Basic Statistics for Trading Strategies (Part 3) - Regression, Correlation and Co-Integration

4 min read

by Anupriya Gupta

This post is a part of our series on using statistics and data analysis for trading. In our first post, we discussed summary statistics such as mean, standard deviation, volatility & Bollinger bands. In the second post, we talked about probability distribution functions and logarithmic returns on stock prices.

In this post, we will try to understand the relationship between a stock and a market index. The terms we will understand are regression, correlation and co-integration. This post also tries to answer the basic question in portfolio management: “what is the beta of a stock?”

We will continue working with the dataset used in the previous post: MARUTI SUZUKI India Limited- Daily data from Jan 01, 2013 to Dec 31, 2013. In addition to this, we will use Nifty data for the same time period. You can download the CNX Nifty aggregate price data from the source below:

CNX Nifty

The CNX Nifty is a well diversified 50 stock index accounting for 23 sectors of the economy. It is used for a variety of purposes such as benchmarking fund portfolios, index based derivatives and index funds.

Our stock, Maruti, is one of the CNX Nifty stocks.

CNX Nifty and Maruti

Given Maruti is one of the Nifty stocks, the change in Nifty index & Maruti prices should be correlated, that is, change in one should be related to the change in other. Let us find out!

After merging the two data sets by the common column of “Date”, the correlation that we get is 0.55! As expected, the two data sets are positively correlated.

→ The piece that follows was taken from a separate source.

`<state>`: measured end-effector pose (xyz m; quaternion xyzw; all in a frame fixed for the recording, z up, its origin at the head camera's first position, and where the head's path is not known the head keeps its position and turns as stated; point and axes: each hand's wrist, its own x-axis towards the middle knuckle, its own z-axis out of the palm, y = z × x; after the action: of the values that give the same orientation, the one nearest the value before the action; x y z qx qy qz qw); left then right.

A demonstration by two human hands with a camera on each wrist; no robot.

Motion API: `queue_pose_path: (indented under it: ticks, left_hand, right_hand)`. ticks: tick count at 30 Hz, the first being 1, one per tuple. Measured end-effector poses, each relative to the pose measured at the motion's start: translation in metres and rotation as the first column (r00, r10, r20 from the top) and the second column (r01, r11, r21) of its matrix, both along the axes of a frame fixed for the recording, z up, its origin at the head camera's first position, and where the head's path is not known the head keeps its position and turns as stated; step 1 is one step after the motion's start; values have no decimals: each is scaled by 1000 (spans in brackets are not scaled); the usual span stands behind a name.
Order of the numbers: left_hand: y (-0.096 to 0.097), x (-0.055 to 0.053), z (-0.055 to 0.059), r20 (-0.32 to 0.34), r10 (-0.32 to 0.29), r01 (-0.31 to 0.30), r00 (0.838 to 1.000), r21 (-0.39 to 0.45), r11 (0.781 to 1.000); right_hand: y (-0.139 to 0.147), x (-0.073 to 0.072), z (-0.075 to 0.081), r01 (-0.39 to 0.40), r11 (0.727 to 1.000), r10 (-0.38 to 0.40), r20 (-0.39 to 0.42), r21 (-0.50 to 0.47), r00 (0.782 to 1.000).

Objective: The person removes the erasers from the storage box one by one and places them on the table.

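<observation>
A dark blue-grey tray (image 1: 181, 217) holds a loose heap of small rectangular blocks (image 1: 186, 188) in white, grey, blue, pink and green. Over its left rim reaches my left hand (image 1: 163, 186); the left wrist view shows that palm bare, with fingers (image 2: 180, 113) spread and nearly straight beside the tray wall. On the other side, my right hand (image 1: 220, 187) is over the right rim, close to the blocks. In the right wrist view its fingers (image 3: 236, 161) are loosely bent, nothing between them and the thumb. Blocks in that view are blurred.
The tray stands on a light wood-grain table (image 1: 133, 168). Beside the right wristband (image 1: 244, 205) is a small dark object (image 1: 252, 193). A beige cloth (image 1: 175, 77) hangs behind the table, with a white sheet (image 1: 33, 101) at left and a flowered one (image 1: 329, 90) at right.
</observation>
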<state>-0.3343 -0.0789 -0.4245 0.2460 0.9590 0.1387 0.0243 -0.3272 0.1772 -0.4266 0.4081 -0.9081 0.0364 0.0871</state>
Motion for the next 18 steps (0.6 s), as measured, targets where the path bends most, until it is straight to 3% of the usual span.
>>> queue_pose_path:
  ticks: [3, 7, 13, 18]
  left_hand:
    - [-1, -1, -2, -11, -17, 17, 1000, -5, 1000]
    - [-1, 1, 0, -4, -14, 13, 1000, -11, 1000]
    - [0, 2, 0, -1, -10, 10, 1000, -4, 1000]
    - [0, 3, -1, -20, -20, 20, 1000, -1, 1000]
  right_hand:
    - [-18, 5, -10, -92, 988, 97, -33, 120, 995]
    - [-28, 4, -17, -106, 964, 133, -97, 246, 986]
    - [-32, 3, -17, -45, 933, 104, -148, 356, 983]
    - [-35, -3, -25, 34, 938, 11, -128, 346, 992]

> cor(mergedb$nifty.returns, mergedb$maruti.returns)

[1] 0.55

Understanding correlation

Correlation is a unit free number lying between -1 and 1 which gives us the measurement of the relationship between variables. A highly positive correlation value lying between 0.7 and 1.0 tells us that the change in one variable is positively related to the change in the other variable. That means, if one variable increases, there is a high probability that other one will increase as well. The behavior will be consistent in other cases of decrease or no change in value as well.

On the other hand, a highly negative correlation value lying between -0.7 to -1.0 tells us that the change in one variable is negatively related to the change in the other variable. That means, if one variable increase, there is a high probability that the other one will decrease.

The low correlation value around -0.2 and 0.2 tells us that there is no strong relationship between the two variables.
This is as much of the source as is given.